Just as companies have long relied on more than a single software provider, they are now adopting multiple cloud providers to run their important operations. That’s why, almost three years ago, Oracle and Microsoft announced plans with Microsoft for a series of cloud “interconnects” that, as the name implies, connect their respective clouds.
Fast forward to early this year, when we rolled out our ninth and tenth Oracle Interconnect for Azure in Phoenix and Seoul. We have since added an eleventh in Singapore with (hint, hint) more to come soon. These interconnect locations ensure that the many companies that run, say Oracle Autonomous Database on Oracle Cloud Infrastructure (OCI) can connect to Microsoft Azure analytics tools and AI workloads on Azure without copying data around.

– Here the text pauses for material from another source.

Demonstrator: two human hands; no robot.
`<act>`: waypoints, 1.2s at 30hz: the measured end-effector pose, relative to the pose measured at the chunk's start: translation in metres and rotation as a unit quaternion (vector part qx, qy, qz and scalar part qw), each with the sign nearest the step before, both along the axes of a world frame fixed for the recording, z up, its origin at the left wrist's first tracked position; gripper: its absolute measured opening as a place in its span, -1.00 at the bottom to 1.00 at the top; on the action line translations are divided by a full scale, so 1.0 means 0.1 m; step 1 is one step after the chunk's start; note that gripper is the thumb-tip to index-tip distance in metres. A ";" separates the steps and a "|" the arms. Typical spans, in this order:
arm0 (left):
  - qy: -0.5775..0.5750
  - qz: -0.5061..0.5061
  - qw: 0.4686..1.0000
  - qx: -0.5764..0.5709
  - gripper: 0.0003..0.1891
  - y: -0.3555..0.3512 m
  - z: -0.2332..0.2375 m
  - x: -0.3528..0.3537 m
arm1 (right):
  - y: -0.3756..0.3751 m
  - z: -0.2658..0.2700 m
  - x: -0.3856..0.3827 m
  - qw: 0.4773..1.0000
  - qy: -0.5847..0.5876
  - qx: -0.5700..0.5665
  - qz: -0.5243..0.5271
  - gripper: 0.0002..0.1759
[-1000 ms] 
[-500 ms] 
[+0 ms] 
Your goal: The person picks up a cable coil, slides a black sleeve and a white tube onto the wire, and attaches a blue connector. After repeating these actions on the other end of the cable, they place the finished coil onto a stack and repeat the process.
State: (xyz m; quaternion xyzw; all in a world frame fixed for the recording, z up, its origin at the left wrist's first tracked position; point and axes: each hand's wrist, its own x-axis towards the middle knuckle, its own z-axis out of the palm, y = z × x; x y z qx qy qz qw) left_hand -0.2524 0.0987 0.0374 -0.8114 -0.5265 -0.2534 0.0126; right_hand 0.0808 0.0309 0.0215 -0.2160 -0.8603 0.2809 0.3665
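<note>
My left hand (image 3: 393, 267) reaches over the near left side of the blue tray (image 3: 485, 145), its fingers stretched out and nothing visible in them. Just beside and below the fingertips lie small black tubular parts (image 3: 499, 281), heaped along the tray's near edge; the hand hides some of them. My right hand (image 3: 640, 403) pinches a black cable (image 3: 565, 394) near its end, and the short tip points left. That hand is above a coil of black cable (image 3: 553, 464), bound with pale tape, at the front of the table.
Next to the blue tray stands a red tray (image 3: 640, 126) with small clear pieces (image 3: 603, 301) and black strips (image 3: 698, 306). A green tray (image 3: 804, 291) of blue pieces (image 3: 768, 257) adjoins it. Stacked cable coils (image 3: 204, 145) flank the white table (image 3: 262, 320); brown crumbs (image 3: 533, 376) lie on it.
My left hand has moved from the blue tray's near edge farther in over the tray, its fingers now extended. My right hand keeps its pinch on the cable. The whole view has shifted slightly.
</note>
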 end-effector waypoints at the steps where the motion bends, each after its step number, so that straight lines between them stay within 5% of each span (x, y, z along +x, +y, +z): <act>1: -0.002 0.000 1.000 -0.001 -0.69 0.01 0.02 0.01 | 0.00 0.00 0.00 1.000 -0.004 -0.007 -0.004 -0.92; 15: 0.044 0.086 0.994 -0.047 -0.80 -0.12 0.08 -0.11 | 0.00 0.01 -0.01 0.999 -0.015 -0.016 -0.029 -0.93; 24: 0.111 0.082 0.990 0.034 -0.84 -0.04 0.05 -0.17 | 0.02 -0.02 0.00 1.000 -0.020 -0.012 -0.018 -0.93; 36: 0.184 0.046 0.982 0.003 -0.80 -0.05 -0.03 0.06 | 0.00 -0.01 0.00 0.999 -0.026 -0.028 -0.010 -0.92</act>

Customers can also run applications on Azure with Oracle Applications like E-Business Suite on OCI as part of a single solution.
Businesses want this “best of both clouds” experience, and we aim to meet that demand with our high-speed private network connections, and by simplifying the management and monitoring of both companies’ applications.
Why more than one cloud? Because businesses want to run their workloads in the clouds best suited to run them.
Over the past two and a half years, the more than 250 customers using the Oracle Interconnect for Azure include TIM Brasil, Brazil’s largest telecommunications company; IntegraLife Sciences, a leading biotech firm; and MESTEC, a U.K. provider of cloud-based manufacturing software.
Customers like these can use the Oracle Interconnect for Azure to divvy up a single workload or multiple workloads that need frequent communications, running some parts on OCI and others on Azure, thus benefitting from a “best of both clouds” experience. They can also use either OCI Identity and Access Management or Microsoft Active Directory (AD) for single sign-on to the two clouds and those applications.
As noted above, businesses will avail themselves of clouds, plural. Market research firm Gartner found that a large majority—81%—of companies surveyed have a multi-cloud strategy in place. In building and supporting these interconnect locations, Oracle is responding to this clearly articulated demand for choice. Providing such flexibility is good for our shared customers.
Just as software providers long ago abandoned the dream that they could satisfy all of a company’s applications needs, no single cloud can provide for a customer’s total cloud needs. And as application providers in the days of yore learned to make their software packages work together, Oracle Interconnect for Azure signals the start of an era of competitive cooperation between cloud vendors that puts the needs of their customers first.